Print out the data exactly, keeping every image out of it.

### Stored data:
=====

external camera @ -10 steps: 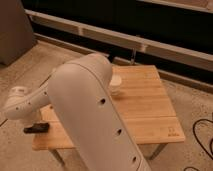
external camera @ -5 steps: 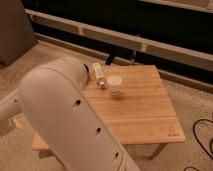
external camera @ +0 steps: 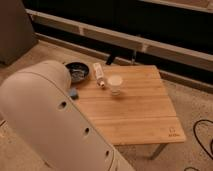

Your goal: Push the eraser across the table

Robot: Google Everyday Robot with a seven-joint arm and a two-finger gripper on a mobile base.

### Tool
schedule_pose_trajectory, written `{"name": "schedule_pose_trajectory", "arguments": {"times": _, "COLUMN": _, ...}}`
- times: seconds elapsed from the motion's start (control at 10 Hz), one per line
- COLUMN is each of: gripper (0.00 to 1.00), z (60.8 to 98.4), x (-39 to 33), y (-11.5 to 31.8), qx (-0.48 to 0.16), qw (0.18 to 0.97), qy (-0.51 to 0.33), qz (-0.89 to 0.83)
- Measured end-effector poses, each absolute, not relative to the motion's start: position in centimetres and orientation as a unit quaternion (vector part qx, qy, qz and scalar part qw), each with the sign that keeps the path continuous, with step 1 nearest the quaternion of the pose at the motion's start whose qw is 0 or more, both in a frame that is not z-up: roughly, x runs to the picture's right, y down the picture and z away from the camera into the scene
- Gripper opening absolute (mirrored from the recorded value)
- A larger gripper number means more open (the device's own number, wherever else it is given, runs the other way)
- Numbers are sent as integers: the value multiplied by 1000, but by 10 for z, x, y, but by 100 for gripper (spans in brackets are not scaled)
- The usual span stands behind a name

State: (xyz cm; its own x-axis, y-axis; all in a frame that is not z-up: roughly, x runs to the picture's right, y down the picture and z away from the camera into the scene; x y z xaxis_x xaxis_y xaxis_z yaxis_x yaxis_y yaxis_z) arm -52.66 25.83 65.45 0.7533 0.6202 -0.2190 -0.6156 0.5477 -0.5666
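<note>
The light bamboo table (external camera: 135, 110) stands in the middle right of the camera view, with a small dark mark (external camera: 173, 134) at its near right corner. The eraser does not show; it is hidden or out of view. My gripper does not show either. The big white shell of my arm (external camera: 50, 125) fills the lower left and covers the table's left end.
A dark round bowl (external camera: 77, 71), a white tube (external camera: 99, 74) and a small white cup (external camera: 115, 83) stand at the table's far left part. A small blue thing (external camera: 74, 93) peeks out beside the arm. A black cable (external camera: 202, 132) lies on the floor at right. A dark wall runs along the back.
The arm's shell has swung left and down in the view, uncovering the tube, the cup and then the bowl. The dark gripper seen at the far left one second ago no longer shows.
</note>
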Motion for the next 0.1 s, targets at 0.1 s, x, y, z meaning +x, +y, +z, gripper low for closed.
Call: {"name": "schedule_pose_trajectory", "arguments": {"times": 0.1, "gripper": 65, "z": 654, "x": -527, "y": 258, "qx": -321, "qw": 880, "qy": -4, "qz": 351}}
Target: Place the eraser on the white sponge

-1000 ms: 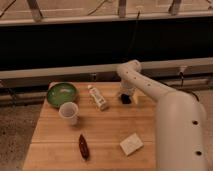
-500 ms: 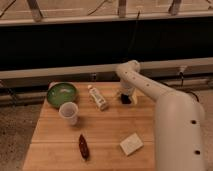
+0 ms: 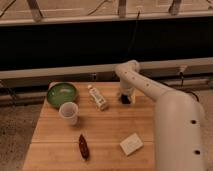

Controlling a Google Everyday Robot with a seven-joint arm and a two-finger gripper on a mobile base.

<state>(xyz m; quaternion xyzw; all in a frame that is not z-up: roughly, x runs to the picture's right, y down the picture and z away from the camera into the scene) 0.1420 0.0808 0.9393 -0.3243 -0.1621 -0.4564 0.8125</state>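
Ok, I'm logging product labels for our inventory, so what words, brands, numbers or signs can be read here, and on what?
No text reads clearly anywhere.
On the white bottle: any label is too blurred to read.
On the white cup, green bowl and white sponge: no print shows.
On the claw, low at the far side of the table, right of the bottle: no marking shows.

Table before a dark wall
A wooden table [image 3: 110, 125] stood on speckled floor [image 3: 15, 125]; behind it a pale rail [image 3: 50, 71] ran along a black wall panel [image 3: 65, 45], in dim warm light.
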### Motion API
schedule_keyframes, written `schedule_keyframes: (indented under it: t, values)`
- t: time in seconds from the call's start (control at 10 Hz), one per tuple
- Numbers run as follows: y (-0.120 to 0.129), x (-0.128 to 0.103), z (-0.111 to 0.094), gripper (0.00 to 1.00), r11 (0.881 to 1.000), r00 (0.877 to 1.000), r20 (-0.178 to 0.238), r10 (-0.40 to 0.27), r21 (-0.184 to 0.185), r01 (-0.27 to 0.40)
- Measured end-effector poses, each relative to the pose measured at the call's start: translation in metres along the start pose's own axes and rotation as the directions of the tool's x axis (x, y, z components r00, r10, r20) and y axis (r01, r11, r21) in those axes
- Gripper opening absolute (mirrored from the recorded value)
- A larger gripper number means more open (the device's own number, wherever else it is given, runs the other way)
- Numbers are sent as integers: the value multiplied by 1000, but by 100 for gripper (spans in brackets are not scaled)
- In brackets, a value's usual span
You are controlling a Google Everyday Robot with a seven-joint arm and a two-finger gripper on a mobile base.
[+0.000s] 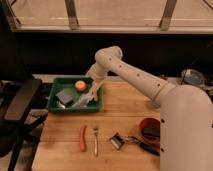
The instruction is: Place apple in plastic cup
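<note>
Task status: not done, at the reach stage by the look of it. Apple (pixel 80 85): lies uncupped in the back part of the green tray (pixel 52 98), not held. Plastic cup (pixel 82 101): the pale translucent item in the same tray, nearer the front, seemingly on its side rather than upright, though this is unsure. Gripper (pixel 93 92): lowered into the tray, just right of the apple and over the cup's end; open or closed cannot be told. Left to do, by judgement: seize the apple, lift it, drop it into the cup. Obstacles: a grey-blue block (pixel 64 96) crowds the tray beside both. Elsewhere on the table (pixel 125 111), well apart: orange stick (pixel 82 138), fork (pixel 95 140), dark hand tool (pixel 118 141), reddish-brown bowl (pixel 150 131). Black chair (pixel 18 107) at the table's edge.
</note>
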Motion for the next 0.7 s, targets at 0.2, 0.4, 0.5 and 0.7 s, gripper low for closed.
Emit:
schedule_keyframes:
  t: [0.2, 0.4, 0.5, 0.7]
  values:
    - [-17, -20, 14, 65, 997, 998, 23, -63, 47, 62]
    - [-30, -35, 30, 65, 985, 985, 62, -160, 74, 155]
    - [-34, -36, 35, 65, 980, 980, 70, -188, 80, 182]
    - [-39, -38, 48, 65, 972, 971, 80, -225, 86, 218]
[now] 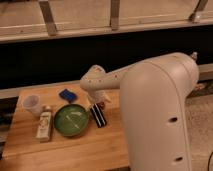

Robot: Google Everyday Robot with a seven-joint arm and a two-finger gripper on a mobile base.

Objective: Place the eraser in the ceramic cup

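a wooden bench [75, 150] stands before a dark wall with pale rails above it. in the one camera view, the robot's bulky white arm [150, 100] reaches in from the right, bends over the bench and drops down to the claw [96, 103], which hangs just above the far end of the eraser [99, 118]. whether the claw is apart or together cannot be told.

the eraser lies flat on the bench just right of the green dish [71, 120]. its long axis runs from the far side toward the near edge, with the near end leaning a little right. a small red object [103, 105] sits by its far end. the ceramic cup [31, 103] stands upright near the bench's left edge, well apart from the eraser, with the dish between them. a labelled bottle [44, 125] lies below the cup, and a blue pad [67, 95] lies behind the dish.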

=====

### Task output:
external camera @ -10 steps: 
external camera @ -5 steps: 
external camera @ +0 steps: 

Your goal: Push the eraser across the table

Robot: Google Everyday Robot with a seven-joint arm and a two-finger gripper on a mobile base.

### Tool
schedule_pose_trajectory, written `{"name": "schedule_pose_trajectory", "arguments": {"times": _, "COLUMN": _, ...}}`
- times: seconds elapsed from the motion's start (control at 10 Hz), one per line
- COLUMN is each of: gripper (0.00 to 1.00), z (60.8 to 98.4), x (-39 to 33), y (-11.5 to 31.8), qx (-0.48 to 0.16), qw (0.18 to 0.97), qy (-0.51 to 0.33), qz (-0.89 to 0.83)
- Measured end-effector poses, each absolute, not relative to the motion's start: position in centimetres and orientation as a unit quaternion (vector part qx, qy, qz and scalar part qw), each with the sign that keeps the path continuous, with step 1 nearest the quaternion of the pose at the motion's start whose qw is 0 or more, both in a frame that is not z-up: roughly, x runs to the picture's right, y down the picture and z away from the camera into the scene
- Gripper opening absolute (mirrored from the recorded value)
- A larger gripper number means more open (the device's own number, wherever else it is given, runs the other way)
- Numbers are sent as integers: the value multiplied by 1000, but by 10 for z, x, y, but by 100 for gripper (spans in brackets are not scaled)
- The usual span stands behind a name

State: (xyz cm; its own x-axis, y-axis; all in a frame that is not z-up: roughly, x runs to the picture's right, y down the picture and z away from the camera into the scene; x y z xaxis_x xaxis_y xaxis_z yaxis_x yaxis_y yaxis_z) arm -52.66 25.83 65.45 0.7533 0.6202 -0.2190 -0.6156 0.5477 -0.5666
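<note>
The light bamboo table (external camera: 135, 110) stands in the middle right of the camera view, with a small dark mark (external camera: 173, 134) at its near right corner. The eraser does not show; it is hidden or out of view. My gripper does not show either. The big white shell of my arm (external camera: 50, 125) fills the lower left and covers the table's left end.
A dark round bowl (external camera: 77, 71), a white tube (external camera: 99, 74) and a small white cup (external camera: 115, 83) stand at the table's far left part. A small blue thing (external camera: 74, 93) peeks out beside the arm. A black cable (external camera: 202, 132) lies on the floor at right. A dark wall runs along the back.
The arm's shell has swung left and down in the view, uncovering the tube, the cup and then the bowl. The dark gripper seen at the far left one second ago no longer shows.
</note>
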Motion for the next 0.1 s, targets at 0.1 s, x, y, z meaning +x, +y, +z, gripper low for closed.
Call: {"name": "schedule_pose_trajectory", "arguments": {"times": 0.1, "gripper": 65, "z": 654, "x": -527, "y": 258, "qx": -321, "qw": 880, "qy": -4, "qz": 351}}
Target: Place the eraser on the white sponge

-1000 ms: 
-500 ms: 
+0 ms: 

Controlling a Google Everyday Robot with a seven-joint arm and a two-finger gripper on a mobile base.

<state>(xyz m; quaternion xyzw; all in a frame that is not z-up: roughly, x runs to the picture's right, y down the picture and z away from the camera into the scene) 0.1420 0.0808 0.9393 -0.3243 -0.1621 -0.4564 0.8125</state>
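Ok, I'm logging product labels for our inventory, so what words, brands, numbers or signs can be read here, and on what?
No text reads clearly anywhere.
On the white bottle: any label is too blurred to read.
On the white cup, green bowl and white sponge: no print shows.
On the claw, low at the far side of the table, right of the bottle: no marking shows.

Table before a dark wall
A wooden table [image 3: 110, 125] stood on speckled floor [image 3: 15, 125]; behind it a pale rail [image 3: 50, 71] ran along a black wall panel [image 3: 65, 45], in dim warm light.
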### Motion API
schedule_keyframes, written `schedule_keyframes: (indented under it: t, values)`
- t: time in seconds from the call's start (control at 10 Hz), one per tuple
- Numbers run as follows: y (-0.120 to 0.129), x (-0.128 to 0.103), z (-0.111 to 0.094), gripper (0.00 to 1.00), r11 (0.881 to 1.000), r00 (0.877 to 1.000), r20 (-0.178 to 0.238), r10 (-0.40 to 0.27), r21 (-0.184 to 0.185), r01 (-0.27 to 0.40)
- Measured end-effector poses, each relative to the pose measured at the call's start: translation in metres along the start pose's own axes and rotation as the directions of the tool's x axis (x, y, z components r00, r10, r20) and y axis (r01, r11, r21) in those axes
- Gripper opening absolute (mirrored from the recorded value)
- A larger gripper number means more open (the device's own number, wherever else it is given, runs the other way)
- Numbers are sent as integers: the value multiplied by 1000, but by 100 for gripper (spans in brackets are not scaled)
- In brackets, a value's usual span
You are controlling a Google Everyday Robot with a seven-joint arm and a two-finger gripper on a mobile base.
[+0.000s] 
The instruction is: Place apple in plastic cup
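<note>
Task status: not done, at the reach stage by the look of it. Apple (pixel 80 85): lies uncupped in the back part of the green tray (pixel 52 98), not held. Plastic cup (pixel 82 101): the pale translucent item in the same tray, nearer the front, seemingly on its side rather than upright, though this is unsure. Gripper (pixel 93 92): lowered into the tray, just right of the apple and over the cup's end; open or closed cannot be told. Left to do, by judgement: seize the apple, lift it, drop it into the cup. Obstacles: a grey-blue block (pixel 64 96) crowds the tray beside both. Elsewhere on the table (pixel 125 111), well apart: orange stick (pixel 82 138), fork (pixel 95 140), dark hand tool (pixel 118 141), reddish-brown bowl (pixel 150 131). Black chair (pixel 18 107) at the table's edge.
</note>
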Motion for the next 0.7 s, targets at 0.2, 0.4, 0.5 and 0.7 s, gripper low for closed.
Emit:
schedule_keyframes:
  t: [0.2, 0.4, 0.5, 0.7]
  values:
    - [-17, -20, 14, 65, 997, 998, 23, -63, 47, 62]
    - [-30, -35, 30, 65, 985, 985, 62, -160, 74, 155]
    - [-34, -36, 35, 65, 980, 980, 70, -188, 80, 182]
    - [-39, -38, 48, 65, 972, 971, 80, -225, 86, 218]
[now] 

Robot: Google Everyday Robot with a seven-joint arm and a two-finger gripper on a mobile base.

Objective: Place the eraser in the ceramic cup

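a wooden bench [75, 150] stands before a dark wall with pale rails above it. in the one camera view, the robot's bulky white arm [150, 100] reaches in from the right, bends over the bench and drops down to the claw [96, 103], which hangs just above the far end of the eraser [99, 118]. whether the claw is apart or together cannot be told.

the eraser lies flat on the bench just right of the green dish [71, 120]. its long axis runs from the far side toward the near edge, with the near end leaning a little right. a small red object [103, 105] sits by its far end. the ceramic cup [31, 103] stands upright near the bench's left edge, well apart from the eraser, with the dish between them. a labelled bottle [44, 125] lies below the cup, and a blue pad [67, 95] lies behind the dish.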

With the output given, the exercise is complete.